Qu'est-ce qui est inverse? L'ingénierie et pourquoi est-il utilisé?
En règle générale, l'ingénierie inverse (RE) désigne le processus consistant à séparer une chose pour en déterminer la fabrication. Vous vous êtes peut-être fait cela avec un petit appareil ménager à la maison, en essayant simplement de trouver un moyen de vous réparer. Mais nous parlons d’ER en tant que programme. C’est juste du code, non? Ne nous contentons-nous pas de regarder le code qui le cache?

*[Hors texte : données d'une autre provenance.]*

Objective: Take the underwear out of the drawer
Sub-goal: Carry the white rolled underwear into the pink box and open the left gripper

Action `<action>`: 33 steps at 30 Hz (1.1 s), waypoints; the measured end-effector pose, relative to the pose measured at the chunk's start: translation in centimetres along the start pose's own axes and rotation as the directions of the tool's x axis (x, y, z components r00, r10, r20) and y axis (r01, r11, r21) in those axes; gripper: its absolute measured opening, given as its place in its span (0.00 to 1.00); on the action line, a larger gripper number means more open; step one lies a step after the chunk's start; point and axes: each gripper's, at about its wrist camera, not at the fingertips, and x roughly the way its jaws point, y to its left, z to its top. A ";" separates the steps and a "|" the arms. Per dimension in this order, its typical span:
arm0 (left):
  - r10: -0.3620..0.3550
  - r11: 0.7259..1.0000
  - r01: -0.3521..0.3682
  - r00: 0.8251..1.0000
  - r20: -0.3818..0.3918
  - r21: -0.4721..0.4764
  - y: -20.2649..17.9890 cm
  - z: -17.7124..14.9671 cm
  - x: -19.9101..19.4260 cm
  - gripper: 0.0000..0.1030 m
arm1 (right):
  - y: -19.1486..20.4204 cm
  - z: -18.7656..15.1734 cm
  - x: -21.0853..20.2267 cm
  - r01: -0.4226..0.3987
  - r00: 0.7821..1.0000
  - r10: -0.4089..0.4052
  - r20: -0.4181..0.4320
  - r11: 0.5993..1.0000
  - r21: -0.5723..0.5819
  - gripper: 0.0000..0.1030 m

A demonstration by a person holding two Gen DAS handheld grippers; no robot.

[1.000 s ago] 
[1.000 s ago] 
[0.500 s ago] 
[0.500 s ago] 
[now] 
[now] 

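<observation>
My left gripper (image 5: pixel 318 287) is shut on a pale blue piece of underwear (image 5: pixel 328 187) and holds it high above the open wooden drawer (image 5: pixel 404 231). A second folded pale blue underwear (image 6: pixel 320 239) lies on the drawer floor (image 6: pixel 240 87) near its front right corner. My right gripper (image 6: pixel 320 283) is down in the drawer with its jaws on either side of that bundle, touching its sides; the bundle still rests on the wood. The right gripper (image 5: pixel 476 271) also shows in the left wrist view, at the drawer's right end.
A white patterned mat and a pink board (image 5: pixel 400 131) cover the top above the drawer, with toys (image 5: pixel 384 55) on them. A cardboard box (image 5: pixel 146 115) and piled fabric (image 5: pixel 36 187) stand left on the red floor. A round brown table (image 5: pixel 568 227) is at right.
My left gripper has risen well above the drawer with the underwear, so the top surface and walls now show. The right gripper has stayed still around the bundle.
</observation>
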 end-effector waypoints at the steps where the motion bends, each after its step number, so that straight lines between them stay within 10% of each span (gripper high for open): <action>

Lorsque vous écrivez un programme dans un langage comme C ou Java, il existe une étape entre l'écrire et pouvoir l'utiliser sur un ordinateur. La langue dans laquelle vous programmez est lisible par vous, mais pas nécessairement par l'ordinateur. Cela doit être traduit en quelque chose que l'ordinateur peut utiliser. Ce processus s'appelle la compilation.
Une fois qu'un programme est compilé, il n'est plus lisible par les humains.

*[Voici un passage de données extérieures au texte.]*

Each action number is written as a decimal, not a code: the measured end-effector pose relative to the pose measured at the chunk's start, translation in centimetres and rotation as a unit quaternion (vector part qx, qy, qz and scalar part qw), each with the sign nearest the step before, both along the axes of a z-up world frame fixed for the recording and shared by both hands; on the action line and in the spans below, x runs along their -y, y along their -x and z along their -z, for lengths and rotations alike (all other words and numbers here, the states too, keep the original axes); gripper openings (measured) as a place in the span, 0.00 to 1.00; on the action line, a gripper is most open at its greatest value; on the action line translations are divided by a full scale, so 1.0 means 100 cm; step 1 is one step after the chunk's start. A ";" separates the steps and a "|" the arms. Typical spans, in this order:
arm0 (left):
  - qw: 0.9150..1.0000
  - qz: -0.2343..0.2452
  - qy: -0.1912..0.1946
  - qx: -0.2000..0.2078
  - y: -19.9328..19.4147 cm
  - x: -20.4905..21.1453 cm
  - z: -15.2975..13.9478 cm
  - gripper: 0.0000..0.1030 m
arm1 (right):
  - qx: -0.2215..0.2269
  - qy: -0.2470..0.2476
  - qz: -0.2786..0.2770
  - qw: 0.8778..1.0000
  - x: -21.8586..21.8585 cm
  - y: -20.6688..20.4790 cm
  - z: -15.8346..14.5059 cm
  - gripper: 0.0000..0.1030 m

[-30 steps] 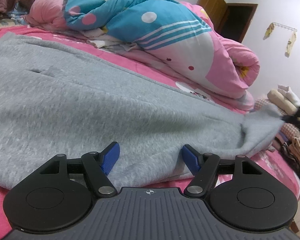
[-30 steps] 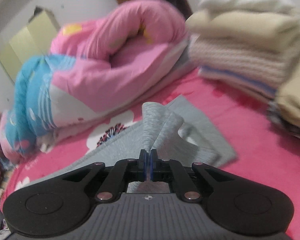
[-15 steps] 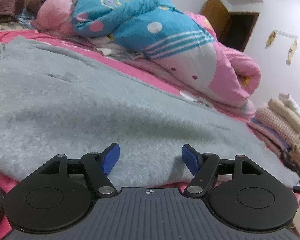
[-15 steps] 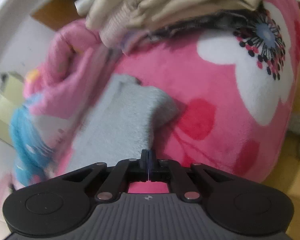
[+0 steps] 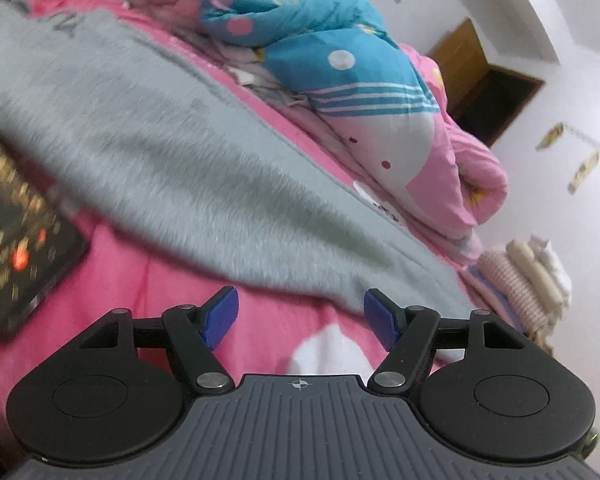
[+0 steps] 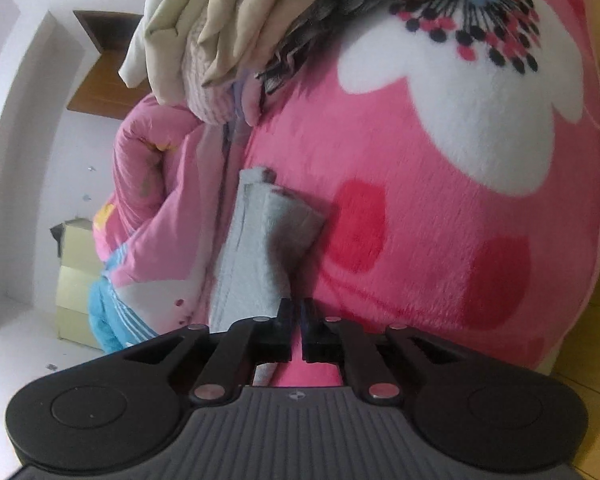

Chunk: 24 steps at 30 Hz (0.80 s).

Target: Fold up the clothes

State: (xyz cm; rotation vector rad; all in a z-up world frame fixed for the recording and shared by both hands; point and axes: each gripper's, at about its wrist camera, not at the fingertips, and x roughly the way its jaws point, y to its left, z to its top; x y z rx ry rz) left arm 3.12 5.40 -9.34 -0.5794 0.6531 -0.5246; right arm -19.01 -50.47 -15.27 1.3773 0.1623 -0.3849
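A grey fleece garment (image 5: 172,160) lies spread across the pink flowered blanket (image 5: 180,320). My left gripper (image 5: 300,318) is open over bare blanket, its blue pads just short of the garment's near hem, with nothing between them. In the right wrist view a narrow end of the same garment (image 6: 260,248) lies flat on the blanket (image 6: 420,208). My right gripper (image 6: 297,320) sits at that end's near corner. Its jaws are opening: a thin gap shows pink between them, and the grey cloth lies against the left finger.
A rolled pink and blue quilt (image 5: 340,64) lies along the far side of the bed. A stack of folded clothes (image 6: 220,20) sits at the bed's end, also in the left view (image 5: 528,276). A dark flat object (image 5: 12,240) lies at left.
My right gripper came down with the garment's corner to the blanket, rolled, and its jaws have parted a little. My left gripper rolled and drew back; the hem now lies beyond its pads.
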 end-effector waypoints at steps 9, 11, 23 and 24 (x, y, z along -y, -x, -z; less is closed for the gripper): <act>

In_content_1 all: [300x250] / dfp: [640x360]->Si vous voulez comprendre le fonctionnement de ce programme, vous devez le distinguer au niveau où vous pouvez voir ce qu’il contient. Vous avez besoin d’atoolkit pour cela, tout comme vous avez besoin d’une boîte à outils contenant des tournevis et des clés pour manipuler un petit appareil ou un moteur.
C’est là que Ghidra entre en jeu. C’est un logiciel de renforcement de la boîte à outils à part pour voir comment il fonctionne. Il existe déjà d'autres outils similaires tels que IDA, Radare et Binary Ninja.
La NSA utilise Ghidra pour s'attaquer aux virus, logiciels malveillants et autres programmes pouvant constituer une menace pour la sécurité nationale. Ensuite, sur la base de leurs constatations, ils élaborent un plan d’action pour faire face à la menace. Avec le nombre d'événements de piratage sponsorisés par les États dans les nouvelles récemment, vous savez que c'est un gros problème.
Quelqu'un peut-il utiliser Ghidra?
Pas exactement. Vous devez au moins maîtriser les programmes. Vous n’avez pas besoin d’être un ingénieur en logiciel, mais si vous avez suivi quelques cours universitaires en programmation, vous pouvez vous familiariser avec Ghidra.Apprenez-vous à l'utiliser.
La NSA s’emploie à «… améliorer les outils de cybersécurité…» et à «… créer une communauté…» de chercheurs compétents en Ghidra et contribuant à sa croissance, comme l'indique la présentation de Robert Joyce.
Alors pourquoi Ghidra est-il un gros problème?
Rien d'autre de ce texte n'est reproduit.